Assignment:
Emit the data below verbatim, stripping out any pictures.
*** Begin section ***
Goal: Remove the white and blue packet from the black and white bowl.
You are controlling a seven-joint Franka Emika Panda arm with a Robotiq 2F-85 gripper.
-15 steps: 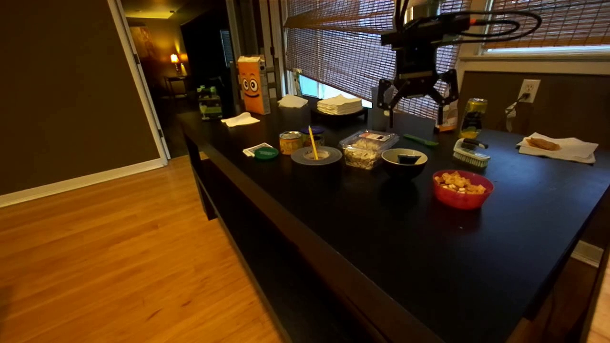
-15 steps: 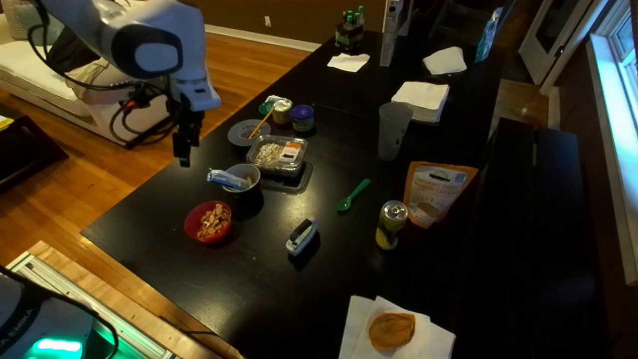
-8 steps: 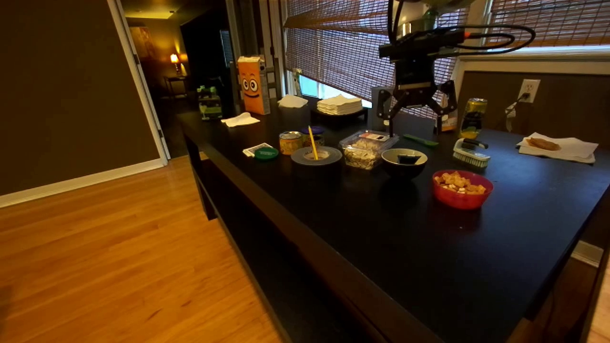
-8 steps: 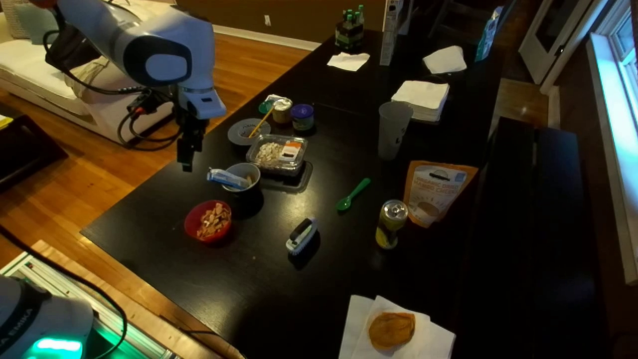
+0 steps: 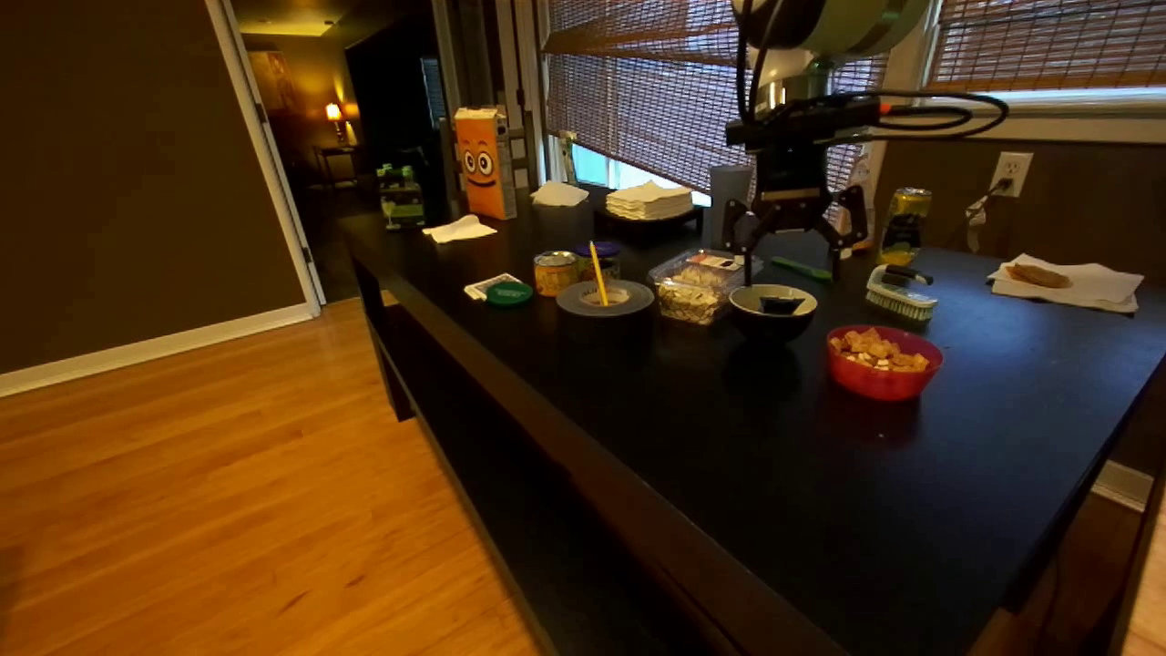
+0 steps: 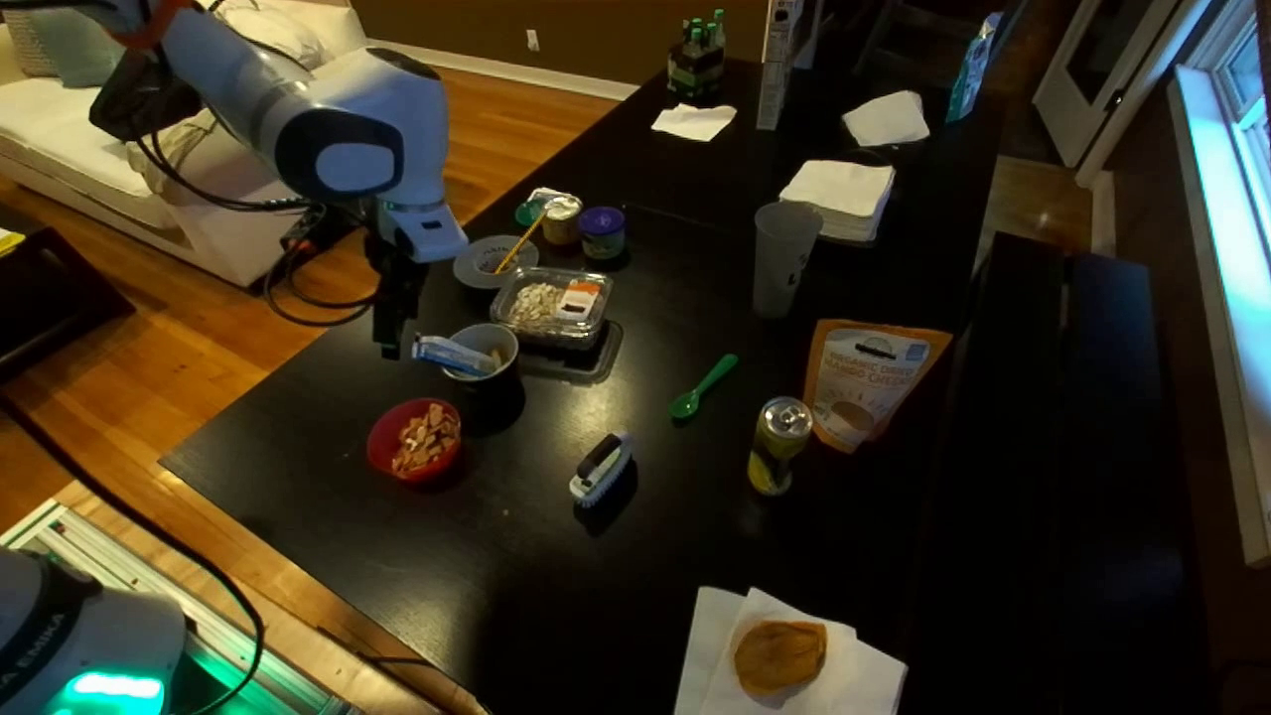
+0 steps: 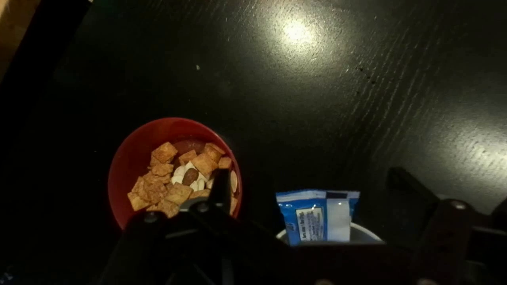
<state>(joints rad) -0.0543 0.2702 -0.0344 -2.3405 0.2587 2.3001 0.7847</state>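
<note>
Propped in the black-and-white bowl (image 5: 771, 328), one end protruding, the white-and-blue packet (image 7: 315, 218) is being framed, in the wrist view, between parted, empty jaws, its long axis crossing their closing line

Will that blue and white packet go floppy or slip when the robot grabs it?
The packet may slip, because it looks shiny. It's probably fairly stiff, since it juts from the bowl without drooping. Its flat end might crumple.
</note>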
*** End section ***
Result for this exercise:
Goal: Remove the white and blue packet from the black and white bowl.
You are controlling a seven-joint Franka Emika Panda arm with a Robotiq 2F-85 gripper.
-15 steps: 
-15 steps: 
-8 steps: 
-8 steps: 
+0 steps: 
+0 steps: 
+0 steps: 
<state>(joints rad) -0.0543 0.2702 -0.0344 -2.3405 0.2587 2.3001 0.7847</state>
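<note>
Propped in the black-and-white bowl (image 5: 771, 328), one end protruding, the white-and-blue packet (image 7: 315, 218) is being framed, in the wrist view, between parted, empty jaws, its long axis crossing their closing line

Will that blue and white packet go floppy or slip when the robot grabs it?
The packet may slip, because it looks shiny. It's probably fairly stiff, since it juts from the bowl without drooping. Its flat end might crumple.
</note>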

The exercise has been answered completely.